Friday, 19 December 2014
Amanda Lira Porto, National Observatory of Brazil, Rio De Janeiro, Brazil and Egberto Pereira, Universidade do Estado do Rio de Janeiro, DEPA, Rio de Janeiro, Brazil
Abstract:
After almost two decades of little exploratory effort in the Parnaiba Basin, recent gas discoveries have revived the economic interest in this region. A new exploratory play was successfully tested, confirming the efficiency of the igneous sills triggering the thermal effect on source rocks maturation, and also playing an important role as unconventional trap and seal. Parnaiba Basin was affected by two magmatic events: the Mosquito Formation (Average Age: 178 Ma) and the Sardinha Formation (Average Age: 124 Ma), both characterized by basic magmatic rocks.
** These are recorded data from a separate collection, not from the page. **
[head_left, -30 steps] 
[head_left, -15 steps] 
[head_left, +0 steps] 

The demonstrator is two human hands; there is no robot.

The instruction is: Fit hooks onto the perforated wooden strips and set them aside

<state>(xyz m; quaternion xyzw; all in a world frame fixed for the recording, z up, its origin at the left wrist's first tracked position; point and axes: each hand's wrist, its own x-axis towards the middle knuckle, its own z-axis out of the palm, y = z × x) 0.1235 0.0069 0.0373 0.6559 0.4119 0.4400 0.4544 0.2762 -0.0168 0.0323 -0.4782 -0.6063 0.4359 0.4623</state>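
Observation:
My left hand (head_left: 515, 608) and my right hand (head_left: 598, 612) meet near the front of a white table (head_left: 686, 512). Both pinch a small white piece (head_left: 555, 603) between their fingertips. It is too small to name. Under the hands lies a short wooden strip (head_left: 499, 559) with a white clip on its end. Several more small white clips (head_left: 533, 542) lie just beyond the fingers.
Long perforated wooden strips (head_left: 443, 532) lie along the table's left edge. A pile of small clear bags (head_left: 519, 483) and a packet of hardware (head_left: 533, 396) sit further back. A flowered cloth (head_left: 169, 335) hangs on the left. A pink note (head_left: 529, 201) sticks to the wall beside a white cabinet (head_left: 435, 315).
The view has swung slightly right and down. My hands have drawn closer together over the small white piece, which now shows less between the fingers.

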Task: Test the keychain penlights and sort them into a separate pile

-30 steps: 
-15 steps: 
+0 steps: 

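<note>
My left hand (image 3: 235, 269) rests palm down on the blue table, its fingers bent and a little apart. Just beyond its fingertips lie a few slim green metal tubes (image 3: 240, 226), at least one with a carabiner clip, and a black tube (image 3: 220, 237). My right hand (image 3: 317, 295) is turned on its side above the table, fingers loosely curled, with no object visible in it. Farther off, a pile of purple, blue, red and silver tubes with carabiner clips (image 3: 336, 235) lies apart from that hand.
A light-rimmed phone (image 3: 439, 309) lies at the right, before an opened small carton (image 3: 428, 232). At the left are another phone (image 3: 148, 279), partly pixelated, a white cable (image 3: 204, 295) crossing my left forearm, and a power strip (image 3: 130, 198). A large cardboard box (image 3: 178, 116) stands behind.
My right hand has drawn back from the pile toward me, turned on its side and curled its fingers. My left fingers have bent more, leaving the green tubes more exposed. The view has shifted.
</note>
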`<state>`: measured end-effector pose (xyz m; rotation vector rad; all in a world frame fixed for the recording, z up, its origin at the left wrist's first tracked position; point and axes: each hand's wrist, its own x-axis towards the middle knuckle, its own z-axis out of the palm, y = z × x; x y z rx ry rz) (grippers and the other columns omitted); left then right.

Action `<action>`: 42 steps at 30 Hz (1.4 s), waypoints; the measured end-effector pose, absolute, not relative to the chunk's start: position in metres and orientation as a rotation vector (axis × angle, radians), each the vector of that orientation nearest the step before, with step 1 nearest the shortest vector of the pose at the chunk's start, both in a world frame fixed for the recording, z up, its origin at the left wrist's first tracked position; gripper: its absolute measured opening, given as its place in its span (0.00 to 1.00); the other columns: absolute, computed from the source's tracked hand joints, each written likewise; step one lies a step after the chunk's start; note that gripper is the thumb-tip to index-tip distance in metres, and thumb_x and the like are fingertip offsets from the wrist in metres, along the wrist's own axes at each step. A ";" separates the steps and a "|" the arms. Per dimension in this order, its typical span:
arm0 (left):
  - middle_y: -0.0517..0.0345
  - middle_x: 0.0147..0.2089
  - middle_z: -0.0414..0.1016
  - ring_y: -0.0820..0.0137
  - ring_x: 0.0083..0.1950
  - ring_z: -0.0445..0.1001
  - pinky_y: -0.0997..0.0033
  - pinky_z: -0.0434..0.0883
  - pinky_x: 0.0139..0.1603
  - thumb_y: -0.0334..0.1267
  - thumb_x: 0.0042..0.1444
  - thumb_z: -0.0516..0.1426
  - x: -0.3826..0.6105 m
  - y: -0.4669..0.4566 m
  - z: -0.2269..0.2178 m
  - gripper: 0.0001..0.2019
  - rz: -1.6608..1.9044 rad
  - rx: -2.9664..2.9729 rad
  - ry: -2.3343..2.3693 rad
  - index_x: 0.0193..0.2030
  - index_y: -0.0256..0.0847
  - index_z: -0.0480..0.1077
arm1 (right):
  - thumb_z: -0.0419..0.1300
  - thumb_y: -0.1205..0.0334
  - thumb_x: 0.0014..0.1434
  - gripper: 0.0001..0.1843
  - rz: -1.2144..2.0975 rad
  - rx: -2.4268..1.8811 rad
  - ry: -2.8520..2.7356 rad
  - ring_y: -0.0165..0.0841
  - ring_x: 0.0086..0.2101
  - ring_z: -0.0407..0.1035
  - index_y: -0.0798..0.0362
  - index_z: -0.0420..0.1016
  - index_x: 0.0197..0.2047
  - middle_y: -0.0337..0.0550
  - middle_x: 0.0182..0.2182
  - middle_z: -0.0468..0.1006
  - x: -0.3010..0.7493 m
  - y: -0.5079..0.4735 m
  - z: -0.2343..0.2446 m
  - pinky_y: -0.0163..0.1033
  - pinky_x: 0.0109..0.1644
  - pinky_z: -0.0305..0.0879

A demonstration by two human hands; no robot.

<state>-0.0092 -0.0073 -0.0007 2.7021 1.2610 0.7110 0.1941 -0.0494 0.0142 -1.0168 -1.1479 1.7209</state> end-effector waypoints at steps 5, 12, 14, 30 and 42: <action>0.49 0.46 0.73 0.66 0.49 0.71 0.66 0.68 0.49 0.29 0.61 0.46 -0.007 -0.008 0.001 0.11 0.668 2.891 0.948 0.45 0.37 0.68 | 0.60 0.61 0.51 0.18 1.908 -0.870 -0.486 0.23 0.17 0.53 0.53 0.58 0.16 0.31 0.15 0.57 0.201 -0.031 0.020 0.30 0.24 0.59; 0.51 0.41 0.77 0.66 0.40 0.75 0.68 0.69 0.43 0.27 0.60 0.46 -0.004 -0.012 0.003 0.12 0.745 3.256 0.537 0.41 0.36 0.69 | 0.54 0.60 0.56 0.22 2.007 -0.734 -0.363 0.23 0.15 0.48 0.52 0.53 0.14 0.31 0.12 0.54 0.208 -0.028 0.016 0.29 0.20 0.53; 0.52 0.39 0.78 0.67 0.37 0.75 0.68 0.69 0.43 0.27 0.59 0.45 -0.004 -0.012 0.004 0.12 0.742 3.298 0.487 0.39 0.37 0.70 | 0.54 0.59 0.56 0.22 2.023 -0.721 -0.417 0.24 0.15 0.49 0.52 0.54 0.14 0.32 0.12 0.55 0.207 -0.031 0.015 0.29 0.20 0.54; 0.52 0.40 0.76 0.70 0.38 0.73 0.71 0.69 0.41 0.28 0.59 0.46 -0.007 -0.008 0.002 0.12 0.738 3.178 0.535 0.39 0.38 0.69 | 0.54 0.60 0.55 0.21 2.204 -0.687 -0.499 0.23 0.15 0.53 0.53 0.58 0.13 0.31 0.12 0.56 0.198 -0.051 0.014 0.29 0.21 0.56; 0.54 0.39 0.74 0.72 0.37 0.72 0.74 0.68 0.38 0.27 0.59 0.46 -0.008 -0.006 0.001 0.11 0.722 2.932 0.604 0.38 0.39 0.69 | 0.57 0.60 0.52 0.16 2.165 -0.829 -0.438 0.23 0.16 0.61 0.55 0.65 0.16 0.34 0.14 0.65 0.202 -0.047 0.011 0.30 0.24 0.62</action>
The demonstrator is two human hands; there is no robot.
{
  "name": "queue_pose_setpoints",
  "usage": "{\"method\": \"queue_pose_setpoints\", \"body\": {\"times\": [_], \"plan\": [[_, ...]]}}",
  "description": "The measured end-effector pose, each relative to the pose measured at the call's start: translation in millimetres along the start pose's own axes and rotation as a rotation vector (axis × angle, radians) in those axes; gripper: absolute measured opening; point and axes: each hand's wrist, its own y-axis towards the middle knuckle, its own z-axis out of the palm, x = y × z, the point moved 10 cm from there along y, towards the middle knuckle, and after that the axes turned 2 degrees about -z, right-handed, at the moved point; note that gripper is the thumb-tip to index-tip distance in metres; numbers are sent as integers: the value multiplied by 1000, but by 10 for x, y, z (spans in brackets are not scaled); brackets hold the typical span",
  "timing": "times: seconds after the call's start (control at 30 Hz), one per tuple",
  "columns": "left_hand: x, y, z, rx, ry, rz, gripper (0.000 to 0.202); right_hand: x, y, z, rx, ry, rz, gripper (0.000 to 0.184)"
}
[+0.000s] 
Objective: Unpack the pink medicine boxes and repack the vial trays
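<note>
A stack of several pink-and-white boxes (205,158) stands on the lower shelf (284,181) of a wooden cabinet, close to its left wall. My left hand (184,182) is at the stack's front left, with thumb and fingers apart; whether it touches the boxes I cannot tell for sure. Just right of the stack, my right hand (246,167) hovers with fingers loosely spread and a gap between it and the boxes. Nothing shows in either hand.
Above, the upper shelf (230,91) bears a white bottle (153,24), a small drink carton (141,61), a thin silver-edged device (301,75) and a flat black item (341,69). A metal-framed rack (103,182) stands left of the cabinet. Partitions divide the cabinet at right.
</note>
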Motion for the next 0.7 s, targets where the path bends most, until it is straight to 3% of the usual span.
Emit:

Ten 2D seismic lines, located in the southeastern Parnaiba Basin, were systematically interpreted in order to identify the main diabase sills geometry, some possible emplacement controls and further implications for an unconventional petroleum system. The identified sills were classified in three types: A, B, and C, according to their dominant geometries and the stratigraphic position of their host rocks. From base to top, Type A sills intrude the Pre-Silurian Sequence, that fills in graben structures of the basement. They have short lateral continuity and saucer-shaped geometry. The main graben faults seem to control the steeper sills, which seem to feed upper sills. Type B sills intrude mainly the Silurian Sequence and have a very long lateral continuity when intruding the shales of Tiangua Formation, in which they are mainly horizontal tabular. Type C sills intrude the top of the Devonian Sequence and have two main geometries: saucer-shaped and horizontal tabular. By correlation to the surface geology of the area, Type C sills are interpreted as Sardinha Formation (Lower Cretaceous). Considering an unconventional hydrocarbon play in the area, some potential trap features associated with sill geometry, were identified, using analogous plays successfully tested in recent discoveries. These traps are associated to a specific sill geometry locally known as “inverted saucer-shaped sill”. This shape consists into a horizontal sill placed on the top of a potential reservoir formation, acting also as a seal. On their two tips, this geometry is limited by two steeper sills that may be connected to a lower horizontal sill, which normally intrudes a potential source rock.